元興寺

【がんごうじ】

寺の起こりは、蘇我馬子が飛鳥の地に建立した、日本最初の本格的寺院である法興寺(現在の飛鳥寺)である。養老2年(718年)、当時の都であった平城京に移転、ここで現在の元興寺の名に改称する。元興寺は南都七大寺として朝廷の保護を受けていたが、平安時代末期には衰退。唯一、智光曼荼羅を有する極楽坊だけが浄土信仰の影響を受けて発展していった。現在“元興寺”という名称で世界遺産登録されている寺院はこの極楽坊であり、かつての広大な境内の殆どは失われてしまっている(極楽坊から100mほど離れた場所には「元興寺塔跡」など、かつて元興寺を形成していたとされる史跡がある)。

“元興寺”の名は単に寺院の名称で使われるだけではなく、“がごじ”や“がごぜ”と読ませて「お化け」や「鬼」を総称する言葉としても認知されている。

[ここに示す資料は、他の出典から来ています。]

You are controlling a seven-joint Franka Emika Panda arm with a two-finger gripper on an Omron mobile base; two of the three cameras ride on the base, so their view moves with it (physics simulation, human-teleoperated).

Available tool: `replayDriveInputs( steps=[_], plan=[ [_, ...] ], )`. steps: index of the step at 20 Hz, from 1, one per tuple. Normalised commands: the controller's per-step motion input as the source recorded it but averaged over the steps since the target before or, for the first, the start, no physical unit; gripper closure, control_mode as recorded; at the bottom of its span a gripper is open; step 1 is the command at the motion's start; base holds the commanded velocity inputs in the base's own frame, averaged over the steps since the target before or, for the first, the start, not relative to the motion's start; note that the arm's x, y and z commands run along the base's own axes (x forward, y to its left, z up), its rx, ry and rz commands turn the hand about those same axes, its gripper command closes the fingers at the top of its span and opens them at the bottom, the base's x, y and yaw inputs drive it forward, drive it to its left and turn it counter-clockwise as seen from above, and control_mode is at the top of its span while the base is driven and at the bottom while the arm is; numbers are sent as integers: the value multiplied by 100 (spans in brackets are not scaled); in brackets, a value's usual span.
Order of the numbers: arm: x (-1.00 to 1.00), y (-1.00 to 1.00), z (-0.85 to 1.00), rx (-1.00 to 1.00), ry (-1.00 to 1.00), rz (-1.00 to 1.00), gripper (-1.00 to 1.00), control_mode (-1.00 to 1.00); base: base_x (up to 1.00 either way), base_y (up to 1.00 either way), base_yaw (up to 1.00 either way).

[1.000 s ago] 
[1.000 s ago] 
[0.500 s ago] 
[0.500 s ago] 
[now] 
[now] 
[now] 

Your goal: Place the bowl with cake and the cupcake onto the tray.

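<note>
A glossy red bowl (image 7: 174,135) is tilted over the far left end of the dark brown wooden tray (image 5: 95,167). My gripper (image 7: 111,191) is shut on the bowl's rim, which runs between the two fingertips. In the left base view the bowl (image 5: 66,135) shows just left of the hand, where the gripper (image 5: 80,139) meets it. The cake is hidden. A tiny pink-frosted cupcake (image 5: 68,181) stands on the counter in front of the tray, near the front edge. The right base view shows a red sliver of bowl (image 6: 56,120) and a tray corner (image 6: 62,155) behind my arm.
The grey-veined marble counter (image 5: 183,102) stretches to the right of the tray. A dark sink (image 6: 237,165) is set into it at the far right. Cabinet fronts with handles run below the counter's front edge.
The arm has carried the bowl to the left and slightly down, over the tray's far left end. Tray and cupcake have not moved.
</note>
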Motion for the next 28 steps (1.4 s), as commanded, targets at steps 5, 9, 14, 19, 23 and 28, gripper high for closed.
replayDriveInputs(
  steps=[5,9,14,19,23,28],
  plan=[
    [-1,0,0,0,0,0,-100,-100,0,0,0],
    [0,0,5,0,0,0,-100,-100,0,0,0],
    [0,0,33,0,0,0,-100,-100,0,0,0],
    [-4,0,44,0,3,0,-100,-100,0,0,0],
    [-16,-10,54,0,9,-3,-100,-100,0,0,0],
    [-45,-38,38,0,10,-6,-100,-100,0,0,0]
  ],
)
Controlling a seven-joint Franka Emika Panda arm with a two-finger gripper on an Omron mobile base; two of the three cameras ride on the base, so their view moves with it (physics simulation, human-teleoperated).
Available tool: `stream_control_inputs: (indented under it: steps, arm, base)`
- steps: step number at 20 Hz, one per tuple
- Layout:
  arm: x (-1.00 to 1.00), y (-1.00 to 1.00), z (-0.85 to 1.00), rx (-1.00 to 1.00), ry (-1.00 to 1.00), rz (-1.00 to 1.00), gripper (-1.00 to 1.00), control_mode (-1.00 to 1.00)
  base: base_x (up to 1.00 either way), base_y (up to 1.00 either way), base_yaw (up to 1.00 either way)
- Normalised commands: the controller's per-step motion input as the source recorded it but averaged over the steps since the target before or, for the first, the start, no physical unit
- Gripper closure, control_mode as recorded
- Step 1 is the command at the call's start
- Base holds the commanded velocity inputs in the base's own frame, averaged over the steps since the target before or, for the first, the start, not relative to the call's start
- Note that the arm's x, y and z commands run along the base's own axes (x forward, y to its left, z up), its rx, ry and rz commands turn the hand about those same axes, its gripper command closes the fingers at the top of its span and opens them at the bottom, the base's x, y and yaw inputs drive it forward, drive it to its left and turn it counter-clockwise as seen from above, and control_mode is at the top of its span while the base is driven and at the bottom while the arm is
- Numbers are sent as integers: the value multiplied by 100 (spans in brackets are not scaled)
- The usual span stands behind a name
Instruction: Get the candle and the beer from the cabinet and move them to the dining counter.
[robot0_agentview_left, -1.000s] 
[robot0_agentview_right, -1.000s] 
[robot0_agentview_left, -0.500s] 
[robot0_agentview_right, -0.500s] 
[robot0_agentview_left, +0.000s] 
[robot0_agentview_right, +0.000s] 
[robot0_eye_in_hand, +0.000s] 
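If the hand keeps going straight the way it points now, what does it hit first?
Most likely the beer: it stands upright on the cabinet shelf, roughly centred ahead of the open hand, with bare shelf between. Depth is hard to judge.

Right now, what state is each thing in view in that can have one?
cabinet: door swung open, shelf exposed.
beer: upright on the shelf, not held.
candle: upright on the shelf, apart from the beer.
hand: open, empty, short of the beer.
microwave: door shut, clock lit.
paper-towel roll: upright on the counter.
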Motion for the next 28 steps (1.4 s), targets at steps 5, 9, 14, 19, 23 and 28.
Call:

これは『日本霊異記』に記載されている道場法師にまつわる逸話からできているとされる。

道場法師は尾張国の生まれてあるが、落ちてきた雷を父親が助けたお礼に生まれてきた子であり、大力の持ち主であった。敏達天皇在位の頃、元興寺の童子となったが、鐘楼で童子が何人も殺されるという怪事が発生し、鬼の仕業であるとされた。そこで大力の童子が退治を申し出て、鐘楼で待ち受けた。そして現れたあやかしを捕らえ、夜が明ける頃まで散々その髪を引きずり回し、とうとう引き剥がしてしまったのである。あやかしは逃がしてしまったが、血痕が残っており、その跡を追っていくと、ある墓の前に辿り着いた。それはかつて元興寺で働いていた下男のものであり、生前から悪い噂の絶えなかった人物であった。そして引き剥がされた頭髪は寺宝となっているという。

<用語解説>
◆元興寺極楽坊
「古都奈良の文化財」として世界文化遺産に登録されている。本堂などは国宝に指定。本堂に使われている瓦の一部は飛鳥時代のものであり、日本最古の瓦である。また禅室(僧坊)の木材の一部は、年輪年代測定法の結果、582年に伐採されたものがあるということが判った。

◆智光曼荼羅
元興寺の僧・智光(709?-780?)は、同僚の頼光(礼光)の死後、夢の中で彼が阿弥陀の極楽世界にいることを知らされ、さらに阿弥陀の極楽浄土の様相を教えられた。そこで描かれたのが智光曼荼羅である。
智光にまつわる伝説として、行基に対する嫉妬から急死するが10日後に蘇生。地獄で閻魔大王から行基の件で叱責されたとして、蘇生後に行基に謝罪をしたという。

◆道場法師
生没年不詳。『日本霊異記』によると、雷神の申し子として大力を授かり、生まれた時は頭に蛇が巻き付いていたとされる。また10歳頃に上洛して王族の者と力比べをして勝ち、その後元興寺の童子となって鬼を退治、さらに優婆塞(在家の仏道修行者)の時代には、大力で元興寺の田の引水に関する妨害を排除する。その後、出家して道場法師と名乗った。その後故郷である尾張(現・名古屋市)に尾張元興寺を建立している。
なお第30代敏達天皇は572-585年頃の在位であるとされている。

◆“がごぜ”
江戸時代には、関東から西日本一帯で「お化け」や「鬼」を総称する言葉(幼児語)として使われていた。言葉の起源として「元興寺の鬼」の伝説が挙げられるが、柳田國男は『妖怪談義』で、「がご~(咬もう)」という音から派生したものであると考え、元興寺由来説を否定している。